Your assignment —
Pictures aside, write out the data exactly as it reads.
[Opening Material for the task section]
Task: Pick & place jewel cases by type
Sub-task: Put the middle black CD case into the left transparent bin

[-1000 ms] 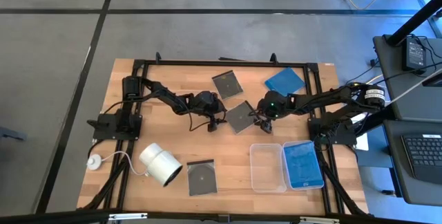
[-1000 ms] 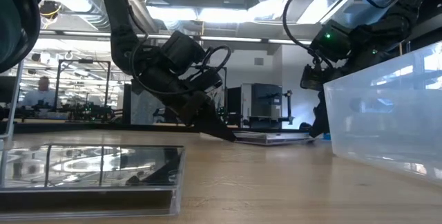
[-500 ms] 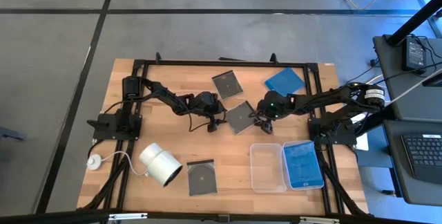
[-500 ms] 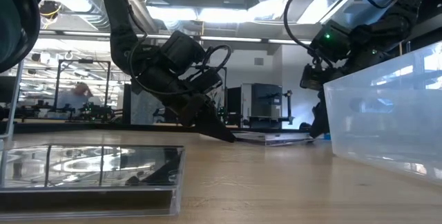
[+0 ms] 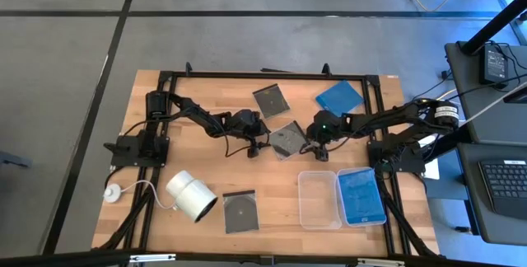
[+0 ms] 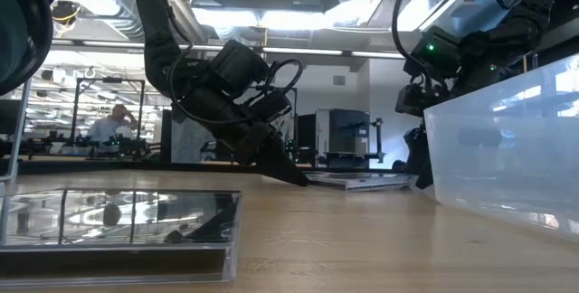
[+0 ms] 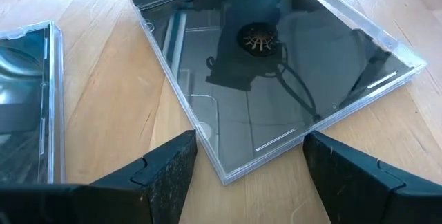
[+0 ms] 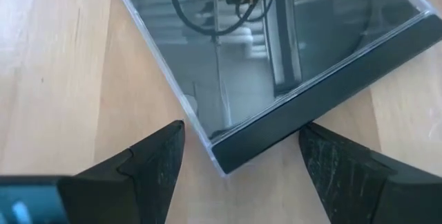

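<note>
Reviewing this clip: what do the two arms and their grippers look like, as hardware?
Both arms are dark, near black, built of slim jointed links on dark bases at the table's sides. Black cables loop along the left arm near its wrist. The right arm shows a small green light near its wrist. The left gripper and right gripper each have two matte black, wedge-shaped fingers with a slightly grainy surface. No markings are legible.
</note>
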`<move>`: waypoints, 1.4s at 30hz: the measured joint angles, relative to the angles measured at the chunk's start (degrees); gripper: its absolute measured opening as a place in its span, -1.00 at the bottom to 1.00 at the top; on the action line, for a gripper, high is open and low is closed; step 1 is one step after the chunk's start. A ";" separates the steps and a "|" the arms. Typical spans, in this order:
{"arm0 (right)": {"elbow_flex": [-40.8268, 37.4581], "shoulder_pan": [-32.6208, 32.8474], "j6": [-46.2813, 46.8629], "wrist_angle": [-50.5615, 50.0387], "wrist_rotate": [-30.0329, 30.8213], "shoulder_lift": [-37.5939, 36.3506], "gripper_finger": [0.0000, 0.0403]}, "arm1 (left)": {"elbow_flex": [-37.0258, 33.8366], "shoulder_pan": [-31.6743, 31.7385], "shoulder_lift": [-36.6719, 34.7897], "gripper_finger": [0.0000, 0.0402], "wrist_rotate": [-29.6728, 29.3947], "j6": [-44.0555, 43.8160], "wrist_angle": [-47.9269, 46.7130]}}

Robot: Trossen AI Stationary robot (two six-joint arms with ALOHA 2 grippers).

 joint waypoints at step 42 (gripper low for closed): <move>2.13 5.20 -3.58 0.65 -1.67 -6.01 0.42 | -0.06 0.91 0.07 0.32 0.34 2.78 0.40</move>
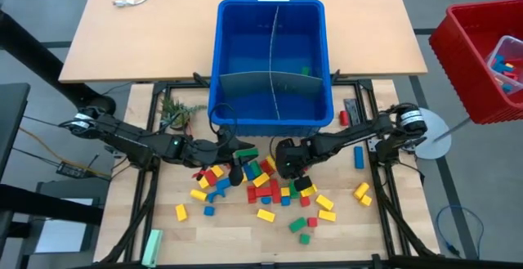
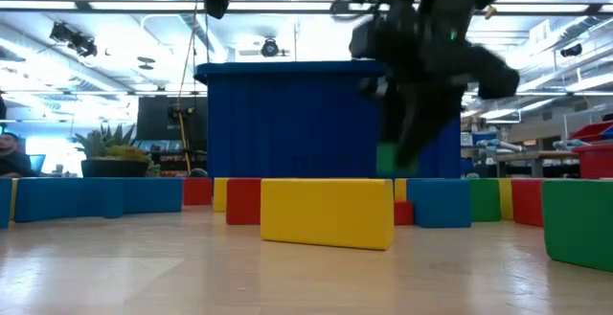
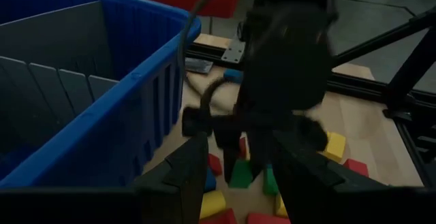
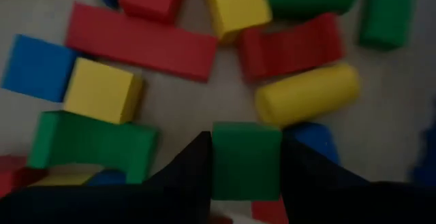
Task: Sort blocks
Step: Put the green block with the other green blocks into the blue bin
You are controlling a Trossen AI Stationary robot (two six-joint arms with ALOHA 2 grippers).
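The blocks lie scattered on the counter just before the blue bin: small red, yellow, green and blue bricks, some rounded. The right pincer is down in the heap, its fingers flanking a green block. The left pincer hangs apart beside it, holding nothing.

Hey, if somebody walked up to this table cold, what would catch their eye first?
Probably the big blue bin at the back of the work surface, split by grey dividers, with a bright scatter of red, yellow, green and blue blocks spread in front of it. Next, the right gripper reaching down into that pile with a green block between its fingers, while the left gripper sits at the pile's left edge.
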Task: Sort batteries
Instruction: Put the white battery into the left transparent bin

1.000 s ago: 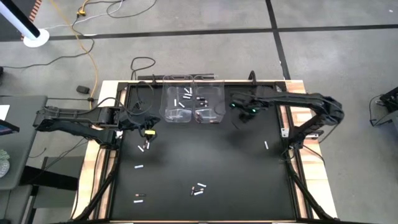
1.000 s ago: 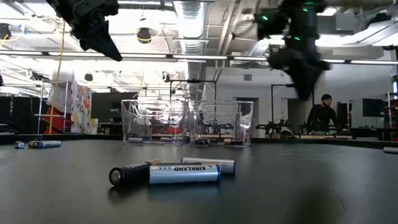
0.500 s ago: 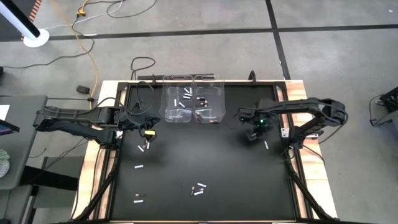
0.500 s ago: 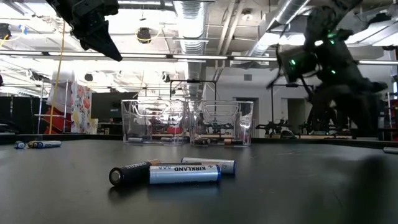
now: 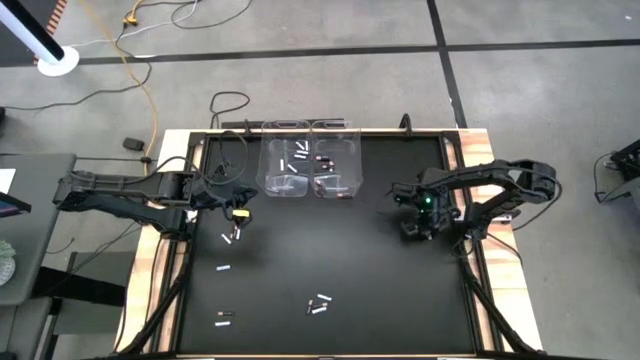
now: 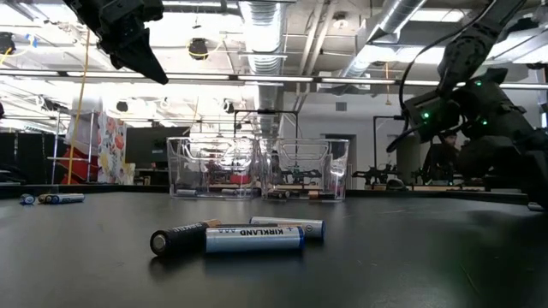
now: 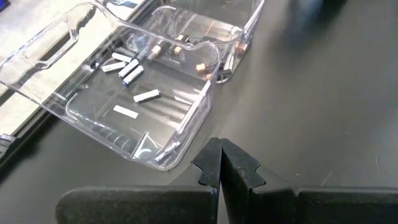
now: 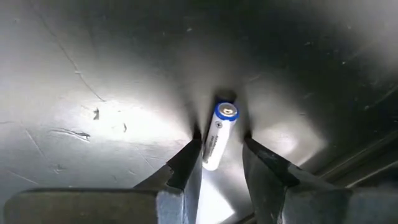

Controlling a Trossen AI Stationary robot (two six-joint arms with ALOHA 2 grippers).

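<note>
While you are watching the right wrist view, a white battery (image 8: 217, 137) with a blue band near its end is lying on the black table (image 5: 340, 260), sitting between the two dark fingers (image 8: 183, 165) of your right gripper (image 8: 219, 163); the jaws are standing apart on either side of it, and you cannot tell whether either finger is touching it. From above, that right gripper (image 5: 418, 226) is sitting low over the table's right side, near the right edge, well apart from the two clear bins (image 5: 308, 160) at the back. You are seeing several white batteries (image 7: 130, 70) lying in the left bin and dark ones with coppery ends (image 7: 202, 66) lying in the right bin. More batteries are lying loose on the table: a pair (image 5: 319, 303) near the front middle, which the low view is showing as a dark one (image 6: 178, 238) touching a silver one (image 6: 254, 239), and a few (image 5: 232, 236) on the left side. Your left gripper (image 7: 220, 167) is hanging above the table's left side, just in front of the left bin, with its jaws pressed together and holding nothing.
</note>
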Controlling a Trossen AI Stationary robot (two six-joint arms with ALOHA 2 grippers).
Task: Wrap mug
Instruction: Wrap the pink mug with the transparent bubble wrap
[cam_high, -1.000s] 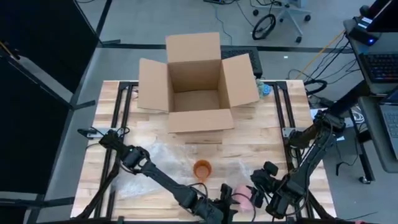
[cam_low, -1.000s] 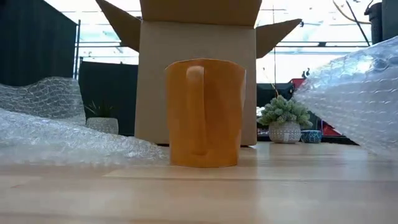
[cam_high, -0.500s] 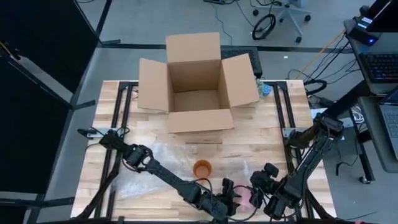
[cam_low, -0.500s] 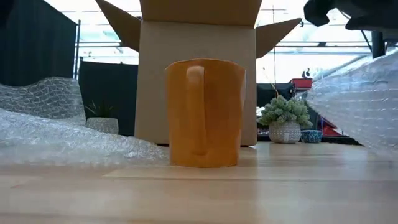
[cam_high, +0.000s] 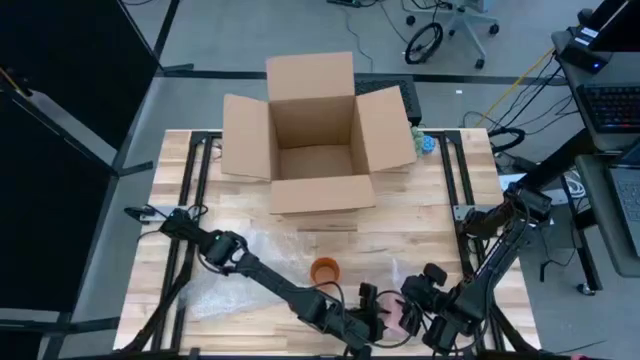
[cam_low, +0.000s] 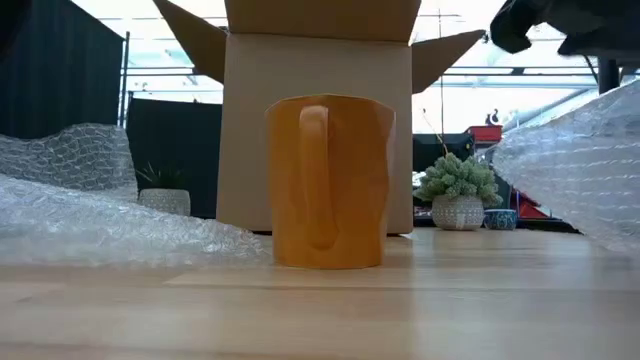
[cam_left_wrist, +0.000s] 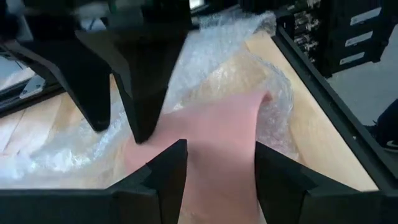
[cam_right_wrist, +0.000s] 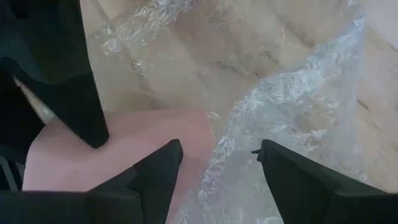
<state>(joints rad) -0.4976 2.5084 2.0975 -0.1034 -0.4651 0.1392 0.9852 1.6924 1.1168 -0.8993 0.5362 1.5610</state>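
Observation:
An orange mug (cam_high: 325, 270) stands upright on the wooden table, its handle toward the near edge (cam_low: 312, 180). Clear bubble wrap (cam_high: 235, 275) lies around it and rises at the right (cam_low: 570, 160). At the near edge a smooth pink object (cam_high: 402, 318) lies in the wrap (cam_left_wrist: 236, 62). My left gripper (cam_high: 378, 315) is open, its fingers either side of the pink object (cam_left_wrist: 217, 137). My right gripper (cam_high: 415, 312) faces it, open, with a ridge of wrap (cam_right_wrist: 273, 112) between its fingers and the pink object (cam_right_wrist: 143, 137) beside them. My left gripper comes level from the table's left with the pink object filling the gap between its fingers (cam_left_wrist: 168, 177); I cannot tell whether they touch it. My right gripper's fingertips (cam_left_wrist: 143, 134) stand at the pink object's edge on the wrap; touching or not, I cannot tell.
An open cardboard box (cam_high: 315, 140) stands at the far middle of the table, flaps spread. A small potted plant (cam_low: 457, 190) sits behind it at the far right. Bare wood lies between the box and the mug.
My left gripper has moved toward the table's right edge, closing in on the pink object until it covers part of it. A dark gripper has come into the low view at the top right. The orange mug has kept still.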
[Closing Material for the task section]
Solution below —
Task: Pick & place jewel cases by type
Sub-task: Put the middle black CD case into the left transparent bin

[-1000 ms] 
[-1000 ms] 
[-500 ms] 
[-500 ms] 
[+0 ms] 
[+0 ms] 
[+0 ms] 
[+0 ms] 

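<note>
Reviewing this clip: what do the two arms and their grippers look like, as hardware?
Both arms are dark, near black, built of slim jointed links on dark bases at the table's sides. Black cables loop along the left arm near its wrist. The right arm shows a small green light near its wrist. The left gripper and right gripper each have two matte black, wedge-shaped fingers with a slightly grainy surface. No markings are legible.
</note>
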`<move>`: waypoints, 1.4s at 30hz: the measured joint angles, relative to the angles measured at the chunk's start (degrees); gripper: its absolute measured opening as a place in its span, -1.00 at the bottom to 1.00 at the top; on the action line, for a gripper, high is open and low is closed; step 1 is one step after the chunk's start. A ";" separates the steps and a "|" the arms. Typical spans, in this order:
{"arm0 (right)": {"elbow_flex": [-40.8268, 37.4581], "shoulder_pan": [-32.6208, 32.8474], "j6": [-46.2813, 46.8629], "wrist_angle": [-50.5615, 50.0387], "wrist_rotate": [-30.0329, 30.8213], "shoulder_lift": [-37.5939, 36.3506], "gripper_finger": [0.0000, 0.0403]}, "arm1 (left)": {"elbow_flex": [-37.0258, 33.8366], "shoulder_pan": [-31.6743, 31.7385], "shoulder_lift": [-36.6719, 34.7897], "gripper_finger": [0.0000, 0.0402], "wrist_rotate": [-29.6728, 29.3947], "j6": [-44.0555, 43.8160], "wrist_angle": [-47.9269, 46.7130]}}

Robot: Trossen AI Stationary robot (two six-joint arms with ALOHA 2 grippers).

 joint waypoints at step 42 (gripper low for closed): <move>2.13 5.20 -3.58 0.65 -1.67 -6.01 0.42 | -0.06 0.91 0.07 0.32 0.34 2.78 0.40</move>
Task: Sort blocks
Step: Put the green block with the other green blocks into the blue bin
You are controlling a Trossen AI Stationary robot (two six-joint arms with ALOHA 2 grippers).
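The blocks lie scattered on the counter just before the blue bin: small red, yellow, green and blue bricks, some rounded. The right pincer is down in the heap, its fingers flanking a green block. The left pincer hangs apart beside it, holding nothing.

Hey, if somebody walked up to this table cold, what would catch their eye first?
Probably the big blue bin at the back of the work surface, split by grey dividers, with a bright scatter of red, yellow, green and blue blocks spread in front of it. Next, the right gripper reaching down into that pile with a green block between its fingers, while the left gripper sits at the pile's left edge.
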Task: Sort batteries
Instruction: Put the white battery into the left transparent bin

1.000 s ago: 
1.000 s ago: 
0.500 s ago: 
0.500 s ago: 
now: 
now: 
now: 
now: 

Controlling a Trossen AI Stationary robot (two six-joint arms with ALOHA 2 grippers).

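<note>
While you are watching the right wrist view, a white battery (image 8: 217, 137) with a blue band near its end is lying on the black table (image 5: 340, 260), sitting between the two dark fingers (image 8: 183, 165) of your right gripper (image 8: 219, 163); the jaws are standing apart on either side of it, and you cannot tell whether either finger is touching it. From above, that right gripper (image 5: 418, 226) is sitting low over the table's right side, near the right edge, well apart from the two clear bins (image 5: 308, 160) at the back. You are seeing several white batteries (image 7: 130, 70) lying in the left bin and dark ones with coppery ends (image 7: 202, 66) lying in the right bin. More batteries are lying loose on the table: a pair (image 5: 319, 303) near the front middle, which the low view is showing as a dark one (image 6: 178, 238) touching a silver one (image 6: 254, 239), and a few (image 5: 232, 236) on the left side. Your left gripper (image 7: 220, 167) is hanging above the table's left side, just in front of the left bin, with its jaws pressed together and holding nothing.
</note>
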Controlling a Trossen AI Stationary robot (two six-joint arms with ALOHA 2 grippers).
Task: Wrap mug
Instruction: Wrap the pink mug with the transparent bubble wrap
[cam_high, -1.000s] 
[cam_low, -1.000s] 
[cam_high, -0.500s] 
[cam_low, -0.500s] 
[cam_high, +0.000s] 
[cam_low, +0.000s] 
[cam_left_wrist, +0.000s] 
[cam_right_wrist, +0.000s] 
<state>(joints rad) -0.4976 2.5084 2.0975 -0.1034 -0.4651 0.1392 0.9852 1.6924 1.1168 -0.8993 0.5362 1.5610</state>
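Observation:
An orange mug (cam_high: 325, 270) stands upright on the wooden table, its handle toward the near edge (cam_low: 312, 180). Clear bubble wrap (cam_high: 235, 275) lies around it and rises at the right (cam_low: 570, 160). At the near edge a smooth pink object (cam_high: 402, 318) lies in the wrap (cam_left_wrist: 236, 62). My left gripper (cam_high: 378, 315) is open, its fingers either side of the pink object (cam_left_wrist: 217, 137). My right gripper (cam_high: 415, 312) faces it, open, with a ridge of wrap (cam_right_wrist: 273, 112) between its fingers and the pink object (cam_right_wrist: 143, 137) beside them. My left gripper comes level from the table's left with the pink object filling the gap between its fingers (cam_left_wrist: 168, 177); I cannot tell whether they touch it. My right gripper's fingertips (cam_left_wrist: 143, 134) stand at the pink object's edge on the wrap; touching or not, I cannot tell.
An open cardboard box (cam_high: 315, 140) stands at the far middle of the table, flaps spread. A small potted plant (cam_low: 457, 190) sits behind it at the far right. Bare wood lies between the box and the mug.
My left gripper has moved toward the table's right edge, closing in on the pink object until it covers part of it. A dark gripper has come into the low view at the top right. The orange mug has kept still.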

Nothing remains to add to the output.